Work required -> The records below are to be repeated in full, exactly as they are.

Segment Open

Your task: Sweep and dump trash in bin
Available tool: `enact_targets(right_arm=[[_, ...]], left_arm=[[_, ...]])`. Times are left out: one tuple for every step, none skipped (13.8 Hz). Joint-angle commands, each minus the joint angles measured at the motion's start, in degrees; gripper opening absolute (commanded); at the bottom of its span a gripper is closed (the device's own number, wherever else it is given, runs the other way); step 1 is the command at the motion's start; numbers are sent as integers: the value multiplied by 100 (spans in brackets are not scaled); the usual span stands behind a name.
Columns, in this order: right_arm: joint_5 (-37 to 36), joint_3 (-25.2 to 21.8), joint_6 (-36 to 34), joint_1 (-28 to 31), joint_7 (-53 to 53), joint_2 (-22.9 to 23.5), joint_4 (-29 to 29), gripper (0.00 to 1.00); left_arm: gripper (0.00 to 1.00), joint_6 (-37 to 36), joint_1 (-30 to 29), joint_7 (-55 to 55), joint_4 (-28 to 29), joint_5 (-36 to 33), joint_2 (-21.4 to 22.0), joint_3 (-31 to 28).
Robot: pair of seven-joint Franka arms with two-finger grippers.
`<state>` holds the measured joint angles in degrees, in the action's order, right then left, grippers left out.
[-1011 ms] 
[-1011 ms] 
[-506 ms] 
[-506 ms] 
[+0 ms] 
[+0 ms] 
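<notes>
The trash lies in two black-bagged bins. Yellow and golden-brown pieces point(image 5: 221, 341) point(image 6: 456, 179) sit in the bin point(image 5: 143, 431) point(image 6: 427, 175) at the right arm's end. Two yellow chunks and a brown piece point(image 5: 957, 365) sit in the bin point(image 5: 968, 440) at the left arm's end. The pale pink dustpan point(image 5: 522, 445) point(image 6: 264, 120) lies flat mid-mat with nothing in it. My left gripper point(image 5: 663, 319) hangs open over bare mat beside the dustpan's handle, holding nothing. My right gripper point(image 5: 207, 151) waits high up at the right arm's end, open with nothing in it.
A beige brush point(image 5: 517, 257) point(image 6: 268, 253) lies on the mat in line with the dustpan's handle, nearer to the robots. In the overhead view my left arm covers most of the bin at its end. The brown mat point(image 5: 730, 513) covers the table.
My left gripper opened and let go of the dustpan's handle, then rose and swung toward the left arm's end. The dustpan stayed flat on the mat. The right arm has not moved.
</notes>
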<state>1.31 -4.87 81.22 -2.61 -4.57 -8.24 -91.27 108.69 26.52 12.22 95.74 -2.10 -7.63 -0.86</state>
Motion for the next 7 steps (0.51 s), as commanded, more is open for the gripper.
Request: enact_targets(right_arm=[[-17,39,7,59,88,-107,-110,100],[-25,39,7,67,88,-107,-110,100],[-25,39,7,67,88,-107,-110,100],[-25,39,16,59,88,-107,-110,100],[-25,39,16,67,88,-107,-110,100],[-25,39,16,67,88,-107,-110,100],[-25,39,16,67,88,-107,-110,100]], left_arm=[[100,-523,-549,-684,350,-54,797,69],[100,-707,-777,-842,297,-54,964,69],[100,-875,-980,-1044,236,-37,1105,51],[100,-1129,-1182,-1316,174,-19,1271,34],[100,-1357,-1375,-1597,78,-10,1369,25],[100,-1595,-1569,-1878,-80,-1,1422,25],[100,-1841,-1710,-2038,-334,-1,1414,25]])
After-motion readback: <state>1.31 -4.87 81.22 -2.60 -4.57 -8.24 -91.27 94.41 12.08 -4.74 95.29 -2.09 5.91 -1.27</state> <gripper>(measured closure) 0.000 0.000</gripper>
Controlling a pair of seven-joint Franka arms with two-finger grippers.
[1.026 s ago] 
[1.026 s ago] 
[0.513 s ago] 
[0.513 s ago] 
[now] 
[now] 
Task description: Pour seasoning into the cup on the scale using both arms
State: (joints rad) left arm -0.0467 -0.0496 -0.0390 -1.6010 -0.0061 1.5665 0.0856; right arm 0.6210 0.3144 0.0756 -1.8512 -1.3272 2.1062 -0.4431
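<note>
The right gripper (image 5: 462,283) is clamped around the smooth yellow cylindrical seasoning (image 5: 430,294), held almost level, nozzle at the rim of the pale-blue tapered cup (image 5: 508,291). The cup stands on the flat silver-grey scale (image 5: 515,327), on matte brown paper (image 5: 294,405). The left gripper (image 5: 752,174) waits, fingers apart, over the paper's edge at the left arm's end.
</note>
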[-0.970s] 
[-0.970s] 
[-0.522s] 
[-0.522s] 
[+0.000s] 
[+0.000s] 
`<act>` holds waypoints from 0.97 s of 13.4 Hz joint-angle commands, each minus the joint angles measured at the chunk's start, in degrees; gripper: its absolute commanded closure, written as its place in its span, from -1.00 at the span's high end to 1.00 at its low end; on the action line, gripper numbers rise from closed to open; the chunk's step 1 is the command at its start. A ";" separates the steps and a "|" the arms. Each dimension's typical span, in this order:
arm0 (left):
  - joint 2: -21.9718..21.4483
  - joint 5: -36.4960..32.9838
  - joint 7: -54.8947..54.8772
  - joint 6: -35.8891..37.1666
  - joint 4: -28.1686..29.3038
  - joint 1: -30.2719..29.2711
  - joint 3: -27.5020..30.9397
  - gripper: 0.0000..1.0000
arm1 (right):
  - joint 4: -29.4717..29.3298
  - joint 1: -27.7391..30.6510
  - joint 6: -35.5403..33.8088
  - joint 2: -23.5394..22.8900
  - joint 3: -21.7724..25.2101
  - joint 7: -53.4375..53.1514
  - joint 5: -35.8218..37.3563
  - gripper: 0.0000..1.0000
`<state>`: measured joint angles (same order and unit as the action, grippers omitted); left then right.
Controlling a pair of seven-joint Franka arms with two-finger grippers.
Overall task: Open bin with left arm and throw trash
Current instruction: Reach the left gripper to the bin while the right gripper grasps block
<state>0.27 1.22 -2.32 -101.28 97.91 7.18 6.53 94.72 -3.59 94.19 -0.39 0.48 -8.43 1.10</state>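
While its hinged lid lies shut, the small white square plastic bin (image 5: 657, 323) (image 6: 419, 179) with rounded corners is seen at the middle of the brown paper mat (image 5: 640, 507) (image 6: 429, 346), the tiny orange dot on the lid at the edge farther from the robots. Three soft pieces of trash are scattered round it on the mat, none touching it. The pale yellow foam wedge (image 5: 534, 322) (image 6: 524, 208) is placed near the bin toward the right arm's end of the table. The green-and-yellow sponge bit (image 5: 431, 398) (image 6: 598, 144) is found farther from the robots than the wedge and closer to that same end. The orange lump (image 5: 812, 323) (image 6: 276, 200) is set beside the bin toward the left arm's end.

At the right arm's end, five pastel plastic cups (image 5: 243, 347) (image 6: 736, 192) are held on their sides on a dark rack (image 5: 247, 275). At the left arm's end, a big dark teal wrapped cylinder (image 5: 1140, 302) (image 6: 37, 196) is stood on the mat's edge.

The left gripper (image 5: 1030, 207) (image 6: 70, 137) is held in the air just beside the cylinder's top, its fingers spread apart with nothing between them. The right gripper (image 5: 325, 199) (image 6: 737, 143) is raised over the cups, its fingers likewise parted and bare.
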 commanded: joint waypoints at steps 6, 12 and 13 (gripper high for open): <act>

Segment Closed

Solution for this task ->
Your task: Sweep and dump trash in bin
Available tool: `enact_targets(right_arm=[[_, ...]], left_arm=[[_, ...]])`. Times are left out: one tuple for every step, none skipped (13.8 Hz). Joint-angle commands, each minus the joint angles measured at the motion's start, in degrees; gripper opening absolute (commanded); at the bottom of its span a gripper is closed (the device's own number, wherever else it is given, runs the other way); step 1 is the command at the motion's start; numbers are sent as integers: the value multiplied by 100 (spans in brackets are not scaled); the usual span stands behind a name.
Columns, in this order: right_arm: joint_5 (-37 to 36), joint_3 (-25.2 to 21.8), joint_6 (-36 to 34), joint_1 (-28 to 31), joint_7 (-53 to 53), joint_2 (-22.9 to 23.5), joint_4 (-29 to 29), gripper (0.00 to 1.00); left_arm: gripper (0.00 to 1.00), joint_6 (-37 to 36), joint_1 (-30 to 29), joint_7 (-55 to 55), joint_4 (-28 to 29), joint_5 (-36 to 33), joint_2 (-21.4 to 22.0), joint_3 (-31 to 28).
Robot: pair of seven-joint Franka arms with two-finger grippers.
`<state>` holds the measured joint angles in degrees, in the action's order, right then left, grippers left out.
[-1011 ms] 
[-1011 ms] 
[-506 ms] 
[-506 ms] 
[+0 ms] 
[+0 ms] 
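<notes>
The trash lies in two black-bagged bins. Yellow and golden-brown pieces point(image 5: 221, 341) point(image 6: 456, 179) sit in the bin point(image 5: 143, 431) point(image 6: 427, 175) at the right arm's end. Two yellow chunks and a brown piece point(image 5: 957, 365) sit in the bin point(image 5: 968, 440) at the left arm's end. The pale pink dustpan point(image 5: 522, 445) point(image 6: 264, 120) lies flat mid-mat with nothing in it. My left gripper point(image 5: 663, 319) hangs open over bare mat beside the dustpan's handle, holding nothing. My right gripper point(image 5: 207, 151) waits high up at the right arm's end, open with nothing in it.
A beige brush point(image 5: 517, 257) point(image 6: 268, 253) lies on the mat in line with the dustpan's handle, nearer to the robots. In the overhead view my left arm covers most of the bin at its end. The brown mat point(image 5: 730, 513) covers the table.
My left gripper opened and let go of the dustpan's handle, then rose and swung toward the left arm's end. The dustpan stayed flat on the mat. The right arm has not moved.
</notes>
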<state>1.31 -4.87 81.22 -2.61 -4.57 -8.24 -91.27 108.69 26.52 12.22 95.74 -2.10 -7.63 -0.86</state>
Motion for the next 7 steps (0.51 s), as commanded, more is open for the gripper.
Request: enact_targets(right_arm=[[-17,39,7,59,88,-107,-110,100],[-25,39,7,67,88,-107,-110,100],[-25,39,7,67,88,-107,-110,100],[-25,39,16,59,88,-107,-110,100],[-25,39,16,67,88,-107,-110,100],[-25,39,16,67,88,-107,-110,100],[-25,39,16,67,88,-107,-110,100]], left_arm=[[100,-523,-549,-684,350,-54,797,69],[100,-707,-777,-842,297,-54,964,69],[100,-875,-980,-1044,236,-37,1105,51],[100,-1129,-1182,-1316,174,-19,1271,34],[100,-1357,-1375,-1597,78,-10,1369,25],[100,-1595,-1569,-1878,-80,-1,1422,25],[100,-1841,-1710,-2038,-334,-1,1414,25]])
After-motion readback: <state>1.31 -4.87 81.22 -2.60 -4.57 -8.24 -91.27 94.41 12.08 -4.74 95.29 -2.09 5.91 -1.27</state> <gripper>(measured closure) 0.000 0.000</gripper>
Controlling a pair of seven-joint Franka arms with two-finger grippers.
[1.026 s ago] 
[1.026 s ago] 
[0.513 s ago] 
[0.513 s ago] 
[now] 
[now] 
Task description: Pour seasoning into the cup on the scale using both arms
State: (joints rad) left arm -0.0467 -0.0496 -0.0390 -1.6010 -0.0061 1.5665 0.0856; right arm 0.6210 0.3144 0.0756 -1.8512 -1.3272 2.1062 -0.4431
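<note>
The right gripper (image 5: 462,283) is clamped around the smooth yellow cylindrical seasoning (image 5: 430,294), held almost level, nozzle at the rim of the pale-blue tapered cup (image 5: 508,291). The cup stands on the flat silver-grey scale (image 5: 515,327), on matte brown paper (image 5: 294,405). The left gripper (image 5: 752,174) waits, fingers apart, over the paper's edge at the left arm's end.
</note>
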[-0.970s] 
[-0.970s] 
[-0.522s] 
[-0.522s] 
[+0.000s] 
[+0.000s] 
`<act>` holds waypoints from 0.97 s of 13.4 Hz joint-angle commands, each minus the joint angles measured at the chunk's start, in degrees; gripper: its absolute commanded closure, written as its place in its span, from -1.00 at the span's high end to 1.00 at its low end; on the action line, gripper numbers rise from closed to open; the chunk's step 1 is the command at its start. A ";" separates the steps and a "|" the arms. Each dimension's typical span, in this order:
arm0 (left):
  - joint 2: -21.9718..21.4483
  - joint 5: -36.4960..32.9838
  - joint 7: -54.8947..54.8772
  - joint 6: -35.8891..37.1666
  - joint 4: -28.1686..29.3038
  - joint 1: -30.2719..29.2711
  - joint 3: -27.5020..30.9397
  - gripper: 0.0000..1.0000
arm1 (right):
  - joint 4: -29.4717..29.3298
  - joint 1: -27.7391..30.6510
  - joint 6: -35.5403..33.8088
  - joint 2: -23.5394..22.8900
  - joint 3: -21.7724..25.2101
  - joint 7: -53.4375..53.1514
  - joint 5: -35.8218..37.3563
  - gripper: 0.0000..1.0000
`<state>`: measured joint angles (same order and unit as the action, grippers omitted); left then right.
Controlling a pair of seven-joint Franka arms with two-finger grippers.
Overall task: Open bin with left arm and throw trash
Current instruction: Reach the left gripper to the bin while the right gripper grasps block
<state>0.27 1.22 -2.32 -101.28 97.91 7.18 6.53 94.72 -3.59 94.19 -0.39 0.48 -8.43 1.10</state>
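While its hinged lid lies shut, the small white square plastic bin (image 5: 657, 323) (image 6: 419, 179) with rounded corners is seen at the middle of the brown paper mat (image 5: 640, 507) (image 6: 429, 346), the tiny orange dot on the lid at the edge farther from the robots. Three soft pieces of trash are scattered round it on the mat, none touching it. The pale yellow foam wedge (image 5: 534, 322) (image 6: 524, 208) is placed near the bin toward the right arm's end of the table. The green-and-yellow sponge bit (image 5: 431, 398) (image 6: 598, 144) is found farther from the robots than the wedge and closer to that same end. The orange lump (image 5: 812, 323) (image 6: 276, 200) is set beside the bin toward the left arm's end.

At the right arm's end, five pastel plastic cups (image 5: 243, 347) (image 6: 736, 192) are held on their sides on a dark rack (image 5: 247, 275). At the left arm's end, a big dark teal wrapped cylinder (image 5: 1140, 302) (image 6: 37, 196) is stood on the mat's edge.

The left gripper (image 5: 1030, 207) (image 6: 70, 137) is held in the air just beside the cylinder's top, its fingers spread apart with nothing between them. The right gripper (image 5: 325, 199) (image 6: 737, 143) is raised over the cups, its fingers likewise parted and bare.
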 commanded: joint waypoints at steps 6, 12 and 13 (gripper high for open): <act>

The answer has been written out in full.